Polar vortex
 
Een polaire vortex is een grote, hardnekkige hoogtedepressie, gelegen nabij een van de geografische polen van een planeet. Op aarde vormen deze lagedrukcentra zich in de bovenste en middelste troposfeer en in de stratosfeer.
 
Deze lagedrukzones zijn verbonden met een kern van koude lucht en veroorzaken thermische anticyclonen op het oppervlak in de nasleep van een poolfront, omdat wanneer de luchtmassa samentrekt en dichter wordt, deze een sterke druk op de vloer uitoefent4. De polaire vortex wordt in de winter intenser en verzwakt in de zomer, omdat deze afhangt van het thermische verschil tussen de evenaar en de polen.
 
Beschrijving
 
Over het algemeen heeft de vortex een straal van niet meer dan 1.000 km en roteert de lucht binnen de vortex cyclonisch, hetzij tegen de klok in op het noordelijk halfrond, hetzij met de klok mee op het zuidelijk halfrond, onder invloed van de Corioliskracht. Er zijn twee Arctische vortexcentra: één nabij Baffin Island en de andere boven het noordoosten van Siberië, die respectievelijk overeenkomen met het centrum van de Noord-Amerikaanse anticycloon en met dat van de Siberische anticycloon. De Antarctische vortex bevindt zich meestal in de buurt van het Ross-platform, op 160 ° westerlengte, wat overeenkomt met het centrum van de Antarctische hoogte.
 
Omdat de polaire wervels ook worden aangedreven door een neerwaartse beweging van
de stratosfeer naar de middelste troposfeer, wordt een reeks hoogte-/drukkoppels gebruikt om de positie ervan te markeren. Het isobare oppervlak van 50 hPa wordt meestal gebruikt om de stratosferische locatie ervan te identificeren6. Sommige meteorologen gebruiken lagere niveaus, tot een drukniveau van 500 hPa (ongeveer 5.460 meter boven zeeniveau in de winter), om de polaire vortex te identificeren7. De omvang van de gesloten potentiële temperatuurcontouren in de tropopauze kan worden gebruikt om de intensiteit ervan te bepalen.
 
Highslide JS
Daling van de polaire vortex boven Quebec en
Maine op de ochtend van 21 januari 1985
 
Vorming en variaties 
 
Polaire wervelingen ontstaan, zoals hun naam aangeeft, nabij de polen door het temperatuurverschil tussen de evenaar en de poolgebieden.
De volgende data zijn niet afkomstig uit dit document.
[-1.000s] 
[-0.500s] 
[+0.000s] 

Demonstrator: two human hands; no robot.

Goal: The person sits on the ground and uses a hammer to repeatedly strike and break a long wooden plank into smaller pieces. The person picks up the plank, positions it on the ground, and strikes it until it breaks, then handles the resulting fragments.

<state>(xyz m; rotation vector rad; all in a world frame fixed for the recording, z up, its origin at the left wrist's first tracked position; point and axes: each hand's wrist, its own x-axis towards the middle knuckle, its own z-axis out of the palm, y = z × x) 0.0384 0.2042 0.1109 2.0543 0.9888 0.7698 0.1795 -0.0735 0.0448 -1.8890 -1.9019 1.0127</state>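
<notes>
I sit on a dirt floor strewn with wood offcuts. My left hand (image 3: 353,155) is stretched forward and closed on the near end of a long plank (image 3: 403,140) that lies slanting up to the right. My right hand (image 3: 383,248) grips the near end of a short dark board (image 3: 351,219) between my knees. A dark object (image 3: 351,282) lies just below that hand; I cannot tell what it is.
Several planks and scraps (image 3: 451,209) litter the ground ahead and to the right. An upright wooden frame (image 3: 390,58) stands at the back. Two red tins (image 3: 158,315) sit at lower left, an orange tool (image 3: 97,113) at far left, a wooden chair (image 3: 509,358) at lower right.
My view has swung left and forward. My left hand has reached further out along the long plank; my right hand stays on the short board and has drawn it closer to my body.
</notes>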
De intensivering en afname van de polaire vortex wordt daarom aangedreven door de beweging van luchtmassa's en warmteoverdracht in het poolgebied. 
 
In de zomer is de zonneschijn bijna continu op de pool en is het temperatuurverschil daarom kleiner en gelokaliseerd in de buurt van de pool.
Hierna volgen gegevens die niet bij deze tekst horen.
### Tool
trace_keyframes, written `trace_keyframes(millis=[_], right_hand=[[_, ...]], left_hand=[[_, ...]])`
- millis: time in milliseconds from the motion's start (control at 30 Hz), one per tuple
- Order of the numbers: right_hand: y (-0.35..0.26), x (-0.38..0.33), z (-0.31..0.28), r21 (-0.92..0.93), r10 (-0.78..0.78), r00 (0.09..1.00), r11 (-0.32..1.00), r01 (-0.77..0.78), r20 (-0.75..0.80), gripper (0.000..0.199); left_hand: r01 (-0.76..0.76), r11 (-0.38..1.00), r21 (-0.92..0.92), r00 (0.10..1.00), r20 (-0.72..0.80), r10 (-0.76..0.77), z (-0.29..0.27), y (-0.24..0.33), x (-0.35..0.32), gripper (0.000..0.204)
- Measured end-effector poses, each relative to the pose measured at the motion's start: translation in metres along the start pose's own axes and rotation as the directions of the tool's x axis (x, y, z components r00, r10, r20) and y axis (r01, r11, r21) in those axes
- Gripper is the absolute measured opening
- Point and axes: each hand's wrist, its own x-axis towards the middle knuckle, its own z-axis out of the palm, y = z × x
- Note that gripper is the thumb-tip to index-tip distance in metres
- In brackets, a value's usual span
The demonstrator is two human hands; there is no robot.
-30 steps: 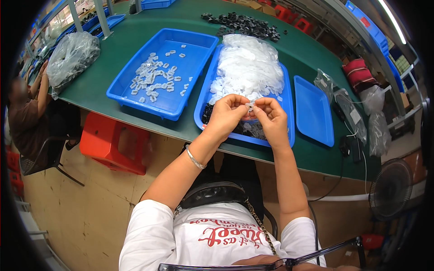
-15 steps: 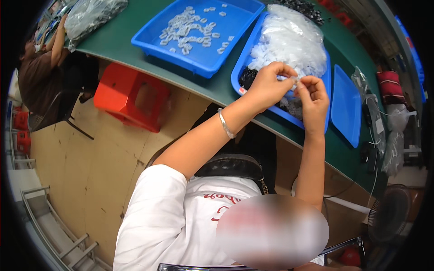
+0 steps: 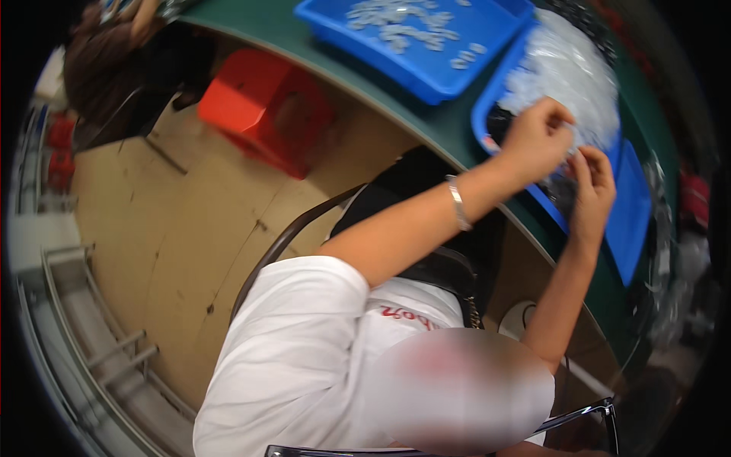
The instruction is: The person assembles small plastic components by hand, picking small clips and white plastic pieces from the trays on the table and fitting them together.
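Two bare hands meet over a blue tray point(image 3: 481, 122), the left hand point(image 3: 539, 142) and the right hand point(image 3: 595, 192) almost touching; we see a small pale piece point(image 3: 572, 150) between their fingertips, above the tray and not down in it; the fingers of both hands look pinched on it, but the picture is blurry, so we cannot tell how tight the pinch is or what shape the piece has; we think the main worry is a slip, because the piece is tiny and only the tips seem to hold it; if it drops, it could land by the white pieces in the clear bag point(image 3: 572, 65) or the black bits point(image 3: 499, 124), and we might have a hard time finding it again; it could also bounce over the rim and off the green table point(image 3: 448, 126) to the floor point(image 3: 183, 228), since the hands work close to the table's edge; the silver bracelet point(image 3: 458, 202) could knock the rim if the left arm dips; the other blue tray point(image 3: 381, 55), with loose pale pieces point(image 3: 407, 34) in it, sits near the edge too, so a wide swing of that arm might bump it and make a spill.
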Motion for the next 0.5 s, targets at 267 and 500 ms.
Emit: trace_keyframes(millis=[267,500], right_hand=[[-0.003,0.001,0.019,0.002,-0.012,0.993,1.0,0.012,0.122,0.013],[-0.004,0.001,0.02,-0.012,-0.032,0.993,0.999,0.034,0.109,0.011]], left_hand=[[0.038,0.997,-0.067,0.998,-0.046,-0.041,-0.015,0.011,-0.002,0.012],[-0.004,0.999,0.033,0.999,0.036,0.003,-0.016,-0.007,0.005,0.016]])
De vortex is daar daarom het zwakst en extratropische cyclonen die naar hogere breedtegraden migreren, kunnen de vortex verstoren door depressies te vormen die in de polaire luchtmassa zijn uitgesneden. Deze individuele wervelingen kunnen langer dan een maand aanhouden.
 
In de herfst nemen de circumpolaire windsnelheden toe en stijgt de polaire vortex de stratosfeer in terwijl de temperaturen aan de pool dalen en de
nacht bijna permanent wordt. Als gevolg hiervan vormt de polaire lucht een steeds samenhangendere luchtmassa, de polaire vortex. Aan het begin van
de winter is het temperatuurverschil het grootst en is de draaikolk het meest intens. De vortexkern koelt dan af, de wind neemt af en de energie van de vortex neemt af.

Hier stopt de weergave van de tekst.